Exercise objective:
Nothing outside the range is wanted. Repeat exactly the lines below from the one with "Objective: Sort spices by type" through the one with "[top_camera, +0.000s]".

Data excerpts:

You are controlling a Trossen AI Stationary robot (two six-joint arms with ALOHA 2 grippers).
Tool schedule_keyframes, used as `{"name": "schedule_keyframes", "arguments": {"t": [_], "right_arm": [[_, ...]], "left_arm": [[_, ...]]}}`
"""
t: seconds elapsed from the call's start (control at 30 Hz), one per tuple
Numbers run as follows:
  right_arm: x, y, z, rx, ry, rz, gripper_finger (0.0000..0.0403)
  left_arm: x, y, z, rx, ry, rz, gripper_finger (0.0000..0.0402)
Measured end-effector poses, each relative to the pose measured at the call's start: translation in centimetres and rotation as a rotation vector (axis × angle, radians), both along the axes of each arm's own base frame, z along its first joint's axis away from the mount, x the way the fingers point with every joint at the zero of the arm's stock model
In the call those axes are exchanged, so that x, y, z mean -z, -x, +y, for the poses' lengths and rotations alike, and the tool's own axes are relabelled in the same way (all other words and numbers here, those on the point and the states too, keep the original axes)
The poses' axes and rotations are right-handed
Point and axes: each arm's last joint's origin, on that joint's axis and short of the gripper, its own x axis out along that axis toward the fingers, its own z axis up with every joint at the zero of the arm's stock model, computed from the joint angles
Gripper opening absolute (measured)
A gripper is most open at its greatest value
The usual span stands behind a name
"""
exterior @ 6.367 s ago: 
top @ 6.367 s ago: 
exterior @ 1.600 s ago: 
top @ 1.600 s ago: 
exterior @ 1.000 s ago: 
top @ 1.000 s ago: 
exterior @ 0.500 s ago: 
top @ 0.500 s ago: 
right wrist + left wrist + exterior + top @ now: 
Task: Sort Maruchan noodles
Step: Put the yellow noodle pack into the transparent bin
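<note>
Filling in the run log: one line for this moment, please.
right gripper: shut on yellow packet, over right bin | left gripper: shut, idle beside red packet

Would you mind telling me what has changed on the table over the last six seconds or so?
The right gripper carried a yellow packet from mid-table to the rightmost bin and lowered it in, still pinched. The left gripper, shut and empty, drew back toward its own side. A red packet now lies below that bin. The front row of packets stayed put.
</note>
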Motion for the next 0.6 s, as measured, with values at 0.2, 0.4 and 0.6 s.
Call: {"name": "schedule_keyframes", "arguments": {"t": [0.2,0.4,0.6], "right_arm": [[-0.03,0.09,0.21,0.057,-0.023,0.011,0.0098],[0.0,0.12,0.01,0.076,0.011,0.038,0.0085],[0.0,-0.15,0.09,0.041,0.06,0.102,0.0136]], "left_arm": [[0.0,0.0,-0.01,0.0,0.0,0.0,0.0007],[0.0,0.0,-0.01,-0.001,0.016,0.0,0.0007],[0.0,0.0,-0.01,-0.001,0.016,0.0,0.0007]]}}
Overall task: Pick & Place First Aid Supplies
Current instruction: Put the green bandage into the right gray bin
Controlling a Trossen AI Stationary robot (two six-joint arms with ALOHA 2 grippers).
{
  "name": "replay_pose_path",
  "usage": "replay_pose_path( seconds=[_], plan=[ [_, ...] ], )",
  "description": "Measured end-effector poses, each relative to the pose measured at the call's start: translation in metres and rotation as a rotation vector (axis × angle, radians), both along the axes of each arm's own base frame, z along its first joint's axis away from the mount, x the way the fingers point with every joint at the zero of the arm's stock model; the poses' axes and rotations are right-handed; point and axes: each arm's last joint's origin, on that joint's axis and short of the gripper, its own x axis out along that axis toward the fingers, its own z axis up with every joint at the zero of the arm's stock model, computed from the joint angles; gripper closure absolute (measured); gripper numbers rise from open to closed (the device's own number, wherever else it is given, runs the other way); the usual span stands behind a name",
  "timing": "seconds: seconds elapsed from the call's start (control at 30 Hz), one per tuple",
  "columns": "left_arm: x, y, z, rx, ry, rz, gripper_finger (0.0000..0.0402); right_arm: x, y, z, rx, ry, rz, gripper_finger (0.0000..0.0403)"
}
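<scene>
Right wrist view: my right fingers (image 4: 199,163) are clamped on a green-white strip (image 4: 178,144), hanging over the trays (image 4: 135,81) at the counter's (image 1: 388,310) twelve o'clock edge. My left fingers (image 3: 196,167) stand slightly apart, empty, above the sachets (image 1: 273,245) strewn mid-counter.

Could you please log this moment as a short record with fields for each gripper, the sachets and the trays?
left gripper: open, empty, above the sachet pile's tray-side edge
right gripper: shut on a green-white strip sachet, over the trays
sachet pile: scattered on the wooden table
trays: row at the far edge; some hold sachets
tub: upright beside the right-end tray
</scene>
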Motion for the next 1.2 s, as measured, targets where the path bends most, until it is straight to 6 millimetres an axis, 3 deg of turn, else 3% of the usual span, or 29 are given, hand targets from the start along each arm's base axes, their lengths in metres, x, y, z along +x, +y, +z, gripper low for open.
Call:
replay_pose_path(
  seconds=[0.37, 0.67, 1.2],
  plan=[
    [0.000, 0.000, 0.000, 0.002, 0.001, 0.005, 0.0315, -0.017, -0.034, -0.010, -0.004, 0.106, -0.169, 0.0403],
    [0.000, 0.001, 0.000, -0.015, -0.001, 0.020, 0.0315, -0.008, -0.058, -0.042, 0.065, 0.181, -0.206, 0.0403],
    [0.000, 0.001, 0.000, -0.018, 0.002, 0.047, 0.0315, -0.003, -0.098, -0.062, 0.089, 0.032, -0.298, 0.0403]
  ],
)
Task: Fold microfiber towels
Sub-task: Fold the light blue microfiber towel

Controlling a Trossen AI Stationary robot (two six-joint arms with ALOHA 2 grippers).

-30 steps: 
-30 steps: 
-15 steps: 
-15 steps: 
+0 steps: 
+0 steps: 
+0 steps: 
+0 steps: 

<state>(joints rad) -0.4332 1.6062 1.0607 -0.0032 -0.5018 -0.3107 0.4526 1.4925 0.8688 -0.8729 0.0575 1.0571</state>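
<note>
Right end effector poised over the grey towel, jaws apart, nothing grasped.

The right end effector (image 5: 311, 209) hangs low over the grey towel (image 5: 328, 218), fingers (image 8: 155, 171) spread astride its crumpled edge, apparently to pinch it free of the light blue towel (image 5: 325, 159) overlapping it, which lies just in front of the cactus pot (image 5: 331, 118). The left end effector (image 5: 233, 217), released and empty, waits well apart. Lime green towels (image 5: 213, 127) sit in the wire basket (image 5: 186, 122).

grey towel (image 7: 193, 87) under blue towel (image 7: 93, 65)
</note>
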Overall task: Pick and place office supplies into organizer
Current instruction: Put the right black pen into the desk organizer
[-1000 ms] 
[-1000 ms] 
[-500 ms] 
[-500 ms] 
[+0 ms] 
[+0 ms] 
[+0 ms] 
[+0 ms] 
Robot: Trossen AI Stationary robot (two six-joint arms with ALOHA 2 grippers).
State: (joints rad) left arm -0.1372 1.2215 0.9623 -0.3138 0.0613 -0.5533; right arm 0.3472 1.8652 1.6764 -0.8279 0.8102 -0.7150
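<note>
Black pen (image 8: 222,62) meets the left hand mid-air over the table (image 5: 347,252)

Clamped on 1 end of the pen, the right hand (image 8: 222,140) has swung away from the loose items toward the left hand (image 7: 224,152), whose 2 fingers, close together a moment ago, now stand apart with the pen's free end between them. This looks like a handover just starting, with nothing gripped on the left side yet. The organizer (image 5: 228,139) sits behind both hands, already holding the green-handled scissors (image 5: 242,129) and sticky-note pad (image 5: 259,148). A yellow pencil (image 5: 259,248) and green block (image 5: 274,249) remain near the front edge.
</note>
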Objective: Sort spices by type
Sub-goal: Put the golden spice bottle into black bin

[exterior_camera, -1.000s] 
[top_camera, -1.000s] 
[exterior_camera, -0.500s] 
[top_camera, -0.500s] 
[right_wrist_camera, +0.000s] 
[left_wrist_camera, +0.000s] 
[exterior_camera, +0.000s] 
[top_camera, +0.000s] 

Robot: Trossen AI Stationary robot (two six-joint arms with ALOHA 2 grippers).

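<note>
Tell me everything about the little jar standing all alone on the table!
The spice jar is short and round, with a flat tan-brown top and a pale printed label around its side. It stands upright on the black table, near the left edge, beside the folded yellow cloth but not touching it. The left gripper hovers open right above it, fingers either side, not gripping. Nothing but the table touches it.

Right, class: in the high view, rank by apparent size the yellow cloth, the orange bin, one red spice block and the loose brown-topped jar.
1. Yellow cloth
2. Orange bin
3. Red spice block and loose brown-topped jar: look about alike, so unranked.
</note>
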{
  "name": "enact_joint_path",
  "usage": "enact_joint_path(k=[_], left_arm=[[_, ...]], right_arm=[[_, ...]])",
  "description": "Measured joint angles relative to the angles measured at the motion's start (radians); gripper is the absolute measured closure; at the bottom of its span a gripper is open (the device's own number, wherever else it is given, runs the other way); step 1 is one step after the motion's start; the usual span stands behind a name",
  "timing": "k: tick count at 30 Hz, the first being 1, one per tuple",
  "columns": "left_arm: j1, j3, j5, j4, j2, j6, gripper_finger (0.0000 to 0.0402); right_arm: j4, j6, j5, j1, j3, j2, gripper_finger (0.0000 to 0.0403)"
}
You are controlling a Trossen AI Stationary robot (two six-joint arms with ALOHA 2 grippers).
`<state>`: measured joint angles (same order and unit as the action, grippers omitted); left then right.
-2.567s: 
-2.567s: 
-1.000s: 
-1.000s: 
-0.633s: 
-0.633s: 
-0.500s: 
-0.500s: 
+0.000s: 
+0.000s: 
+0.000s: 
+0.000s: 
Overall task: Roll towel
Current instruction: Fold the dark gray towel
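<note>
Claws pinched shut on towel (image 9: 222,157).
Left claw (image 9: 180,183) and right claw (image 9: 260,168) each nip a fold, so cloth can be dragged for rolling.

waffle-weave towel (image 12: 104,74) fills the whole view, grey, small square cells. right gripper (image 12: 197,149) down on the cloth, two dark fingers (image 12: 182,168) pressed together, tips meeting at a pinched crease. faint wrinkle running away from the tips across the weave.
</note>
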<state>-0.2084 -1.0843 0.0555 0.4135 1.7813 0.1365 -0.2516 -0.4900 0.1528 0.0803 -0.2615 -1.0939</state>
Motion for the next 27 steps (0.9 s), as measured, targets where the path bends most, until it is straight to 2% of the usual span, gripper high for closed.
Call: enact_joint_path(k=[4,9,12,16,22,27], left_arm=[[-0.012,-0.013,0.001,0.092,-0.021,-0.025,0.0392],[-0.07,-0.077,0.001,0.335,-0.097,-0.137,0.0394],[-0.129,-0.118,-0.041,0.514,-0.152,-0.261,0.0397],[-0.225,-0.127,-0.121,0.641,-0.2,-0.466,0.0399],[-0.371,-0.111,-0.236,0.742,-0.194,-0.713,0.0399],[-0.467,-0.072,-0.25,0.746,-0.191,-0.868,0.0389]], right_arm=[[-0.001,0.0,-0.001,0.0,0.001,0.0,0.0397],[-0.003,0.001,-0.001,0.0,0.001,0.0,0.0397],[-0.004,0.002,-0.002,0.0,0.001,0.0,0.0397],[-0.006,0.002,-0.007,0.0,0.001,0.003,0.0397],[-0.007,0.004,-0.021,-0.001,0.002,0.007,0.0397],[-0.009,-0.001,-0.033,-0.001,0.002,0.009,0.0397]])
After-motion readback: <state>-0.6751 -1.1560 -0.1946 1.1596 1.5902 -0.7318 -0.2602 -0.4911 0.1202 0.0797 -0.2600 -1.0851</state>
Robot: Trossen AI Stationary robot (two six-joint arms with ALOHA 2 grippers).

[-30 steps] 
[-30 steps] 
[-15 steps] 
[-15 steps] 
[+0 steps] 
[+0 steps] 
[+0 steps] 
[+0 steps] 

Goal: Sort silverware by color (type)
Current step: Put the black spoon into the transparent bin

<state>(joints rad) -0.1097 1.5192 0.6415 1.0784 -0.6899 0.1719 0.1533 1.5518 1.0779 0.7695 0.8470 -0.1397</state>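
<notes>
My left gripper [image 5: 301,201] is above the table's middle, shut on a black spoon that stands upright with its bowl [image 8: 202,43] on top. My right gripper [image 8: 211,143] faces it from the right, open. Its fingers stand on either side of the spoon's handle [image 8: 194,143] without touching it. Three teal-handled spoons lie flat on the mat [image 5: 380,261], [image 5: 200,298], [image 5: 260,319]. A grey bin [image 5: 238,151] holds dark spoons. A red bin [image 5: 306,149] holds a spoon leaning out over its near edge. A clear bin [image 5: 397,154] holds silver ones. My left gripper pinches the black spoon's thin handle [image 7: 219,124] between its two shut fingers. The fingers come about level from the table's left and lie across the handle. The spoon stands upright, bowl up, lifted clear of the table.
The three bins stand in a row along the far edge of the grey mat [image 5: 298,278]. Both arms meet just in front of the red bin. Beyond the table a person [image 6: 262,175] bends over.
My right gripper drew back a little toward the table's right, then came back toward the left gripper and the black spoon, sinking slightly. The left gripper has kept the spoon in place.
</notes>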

Written solution:
Objective: Sort spices by type
Sub-goal: Put the golden spice bottle into black bin

[exterior_camera, -1.000s] 
[top_camera, -1.000s] 
[exterior_camera, -0.500s] 
[top_camera, -0.500s] 
[right_wrist_camera, +0.000s] 
[left_wrist_camera, +0.000s] 
[exterior_camera, +0.000s] 
[top_camera, +0.000s] 

The exercise asks for nothing further.